Claire Bartram completed her doctoral thesis on Gentry Writers in Elizabethan Kent at the University of Kent. Her recent edited collection of essays Kentish Book Culture: Writers, Archives, Libraries and Sociability 1400-1660, (Peter Lang, 2020) encapsulates her interest in Book History, the social and material history of writing, life-writing and marginalised voices. The volume explores the writing practices and book collections of a range of individuals in early modern Kent, including monks, a mariner and an apothecary as well as members of the gentry and clergy and urban administrators. Interdisciplinary in approach, the collection brought together Book History specialists, literary scholars, social historians and librarians to explore literate culture, the nature of authorship and the dynamics of the market for print and manuscript books.

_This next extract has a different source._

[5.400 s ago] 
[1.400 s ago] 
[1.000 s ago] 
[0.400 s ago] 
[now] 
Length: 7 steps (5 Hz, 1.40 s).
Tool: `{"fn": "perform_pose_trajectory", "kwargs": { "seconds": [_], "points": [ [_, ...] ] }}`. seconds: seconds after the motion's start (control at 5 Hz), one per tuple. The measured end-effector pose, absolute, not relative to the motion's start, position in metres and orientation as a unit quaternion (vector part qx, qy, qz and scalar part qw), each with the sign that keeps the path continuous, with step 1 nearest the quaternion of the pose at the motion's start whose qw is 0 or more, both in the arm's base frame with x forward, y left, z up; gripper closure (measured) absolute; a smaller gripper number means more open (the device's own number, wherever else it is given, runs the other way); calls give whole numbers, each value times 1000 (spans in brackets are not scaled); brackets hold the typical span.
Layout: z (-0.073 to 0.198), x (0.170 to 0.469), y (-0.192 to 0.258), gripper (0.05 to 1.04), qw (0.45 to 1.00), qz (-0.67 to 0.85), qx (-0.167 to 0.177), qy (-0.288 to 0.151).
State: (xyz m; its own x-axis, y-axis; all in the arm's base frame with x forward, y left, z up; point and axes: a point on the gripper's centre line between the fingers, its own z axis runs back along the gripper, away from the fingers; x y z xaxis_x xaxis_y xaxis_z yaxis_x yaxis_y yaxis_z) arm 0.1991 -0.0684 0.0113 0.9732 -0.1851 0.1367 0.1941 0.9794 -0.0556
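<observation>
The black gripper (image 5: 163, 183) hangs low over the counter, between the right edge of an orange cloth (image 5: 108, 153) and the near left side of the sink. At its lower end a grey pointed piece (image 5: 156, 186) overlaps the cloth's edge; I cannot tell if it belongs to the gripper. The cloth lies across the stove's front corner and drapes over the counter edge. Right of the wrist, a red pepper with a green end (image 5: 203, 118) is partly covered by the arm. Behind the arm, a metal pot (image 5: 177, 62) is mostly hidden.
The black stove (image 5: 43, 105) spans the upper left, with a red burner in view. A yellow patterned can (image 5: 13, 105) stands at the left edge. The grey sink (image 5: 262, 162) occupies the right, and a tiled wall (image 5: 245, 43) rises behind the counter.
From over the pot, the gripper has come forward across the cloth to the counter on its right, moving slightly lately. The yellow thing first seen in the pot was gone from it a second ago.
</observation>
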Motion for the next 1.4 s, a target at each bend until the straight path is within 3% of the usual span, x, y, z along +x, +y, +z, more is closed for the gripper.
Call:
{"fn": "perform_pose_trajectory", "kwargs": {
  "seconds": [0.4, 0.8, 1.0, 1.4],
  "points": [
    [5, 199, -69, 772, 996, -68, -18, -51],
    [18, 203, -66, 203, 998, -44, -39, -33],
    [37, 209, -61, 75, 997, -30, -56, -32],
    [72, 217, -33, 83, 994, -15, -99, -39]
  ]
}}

Recipient of a grant from the Institute for Historical Research for their centenary year,  she curated an online exhibition ‘Imagining Dover’ in Spring 20222 which included short social history and literary essays, creative writing prompts, a walk and a podcast developed from an interdisciplinary research event at Dover Cliffs. Most recently, she has reached into the field of Critical University Studies in a co-authored book chapter for Palgrave on ‘Educating for the Future in the Humanities: Passion, Utility and Student Perspectives of Employability in Higher Education.


Research Projects

  • Quantifying and Qualifying Inventorised ‘Heirlooms’: A reconstruction of the material legacy of the Hammond Family of St Albans Court Nonington 1551 – 1938 including a searchable dataset.. Researcher(s): Mrs Victoria Stevens. Supervisor(s): Dr Claire Bartram, Professor Carolyn Oulton. [Postgraduate Research Project]
  • The barriers to successful admissions for pupils from lower incomes backgrounds to English grammar schools. Researcher(s): Mr Robert Hyland. Supervisor(s): Dr Claire Bartram, Dr Nicola Kemp. [Postgraduate Research Project]
  • The Change in Reader Responses to 16th Century Prayer Books Before and After the Reformation. Researcher(s): Miss Nicole Perry. Supervisor(s): Dr Claire Bartram, Dr David Grummitt. [Postgraduate Research Project (past)]
  • The Letter Book of Gabriel Harvey C.1573 – 1580. An Examination of a Cambridge Scholar’s Epistolary Practices with a Focus on Early Modern Social Context and the Material Implications of Hand Written Correspondence.. Researcher(s): Mr Anthony Heathfield. Supervisor(s): Dr Claire Bartram, Dr Astrid Stilma. [Postgraduate Research Project (past)]
  • The suppression of several of Kent’s monastic houses during Cardinal Wolsey’s asset-stripping ‘Little Dissolution’ (1520s). A critical study of three religious houses: Tonbridge, Bayham and Lesnes.. Researcher(s): Mrs Jane Richardson. Supervisor(s): Dr Sheila Sweetinburgh, Dr Claire Bartram. [Postgraduate Research Project]
  • The use and development of the Maison Dieu, Dover and its significance to the crown, port and local community 1450-1606.. Researcher(s): Ms Kieron Hoyle. Supervisor(s): Dr Sheila Sweetinburgh, Dr Claire Bartram. [Postgraduate Research Project]
  • Tonbridge: the evolution of a town 1250 to 1700. Researcher(s): Mrs Maureen McLeod. Supervisor(s): Dr Sheila Sweetinburgh, Dr Claire Bartram. [Postgraduate Research Project]

Claire is an active member of a number of committees including for the Canterbury Medieval Pageant, Canterbury Cathedral Archives and Library and The Canterbury Branch of the Historical Association.